▸ **WORK ORDER**
Go to the line containing "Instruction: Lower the" in the material below. From there to the end, retype every line exactly and drop the pictures.

BEGIN INFORMATION SHOWN

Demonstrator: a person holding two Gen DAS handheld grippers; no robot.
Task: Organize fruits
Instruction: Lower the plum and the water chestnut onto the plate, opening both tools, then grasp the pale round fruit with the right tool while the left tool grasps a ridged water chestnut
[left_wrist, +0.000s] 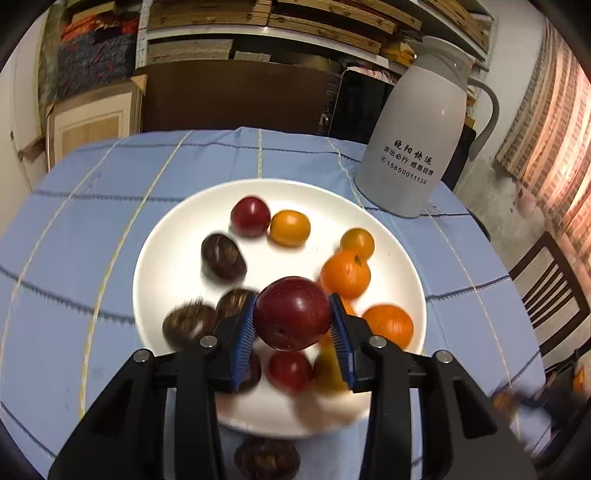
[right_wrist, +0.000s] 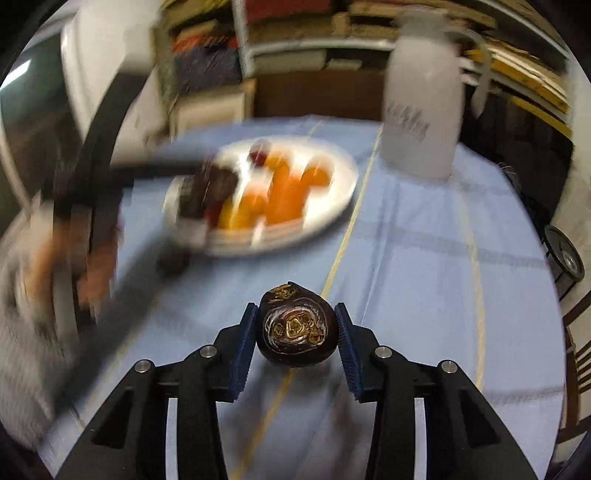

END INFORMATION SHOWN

▸ **SOLUTION TO THE EXERCISE**
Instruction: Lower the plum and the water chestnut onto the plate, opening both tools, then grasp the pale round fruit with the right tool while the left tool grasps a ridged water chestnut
[left_wrist, +0.000s] 
[right_wrist, +0.000s] 

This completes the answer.